Factors associated with late presentation of suspected tuberculosis cases to tuberculosis management facilities: The case in Dagoretti district, Nairobi, Kenya
Irene Wambui Njau1,&, Simon Muturi Karanja1, Peter Wanzala2, Jared Odhiambo Omolo3
1Jomo Kenyatta University of Agriculture and Technology, Nairobi, Kenya, 2Kenya Medical Research Institute, Nairobi, Kenya, 3Field Epidemiology and Laboratory Training Programme, Nairobi, Kenya
Irene Wambui Njau, Jomo Kenyatta University of Agriculture and Technology, Nairobi, Kenya,
Tuberculosis (TB) is a major public health problem in developing countries. Despite intensified global efforts, the number of cases of TB worldwide is increasing.

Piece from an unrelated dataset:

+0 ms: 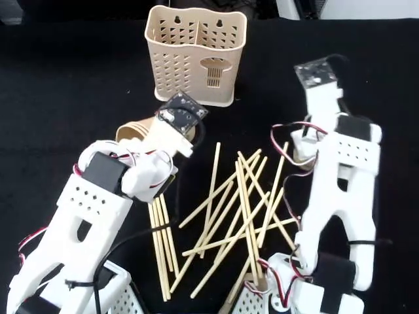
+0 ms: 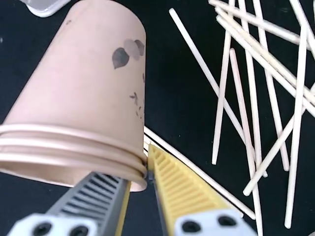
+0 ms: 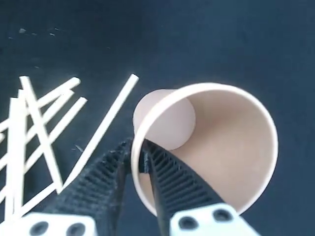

The WHO also estimates that there are nearly 2 million deaths from tuberculosis annually; thus, the disease ranks second only to human immunodeficiency virus (HIV) infection as an infectious cause of death . Patient´s alertness to the symptoms of tuberculosis combined with health workers´ readiness to diagnose the disease and understanding which factors influence this delay is crucial for controlling the spread of the infection within a community .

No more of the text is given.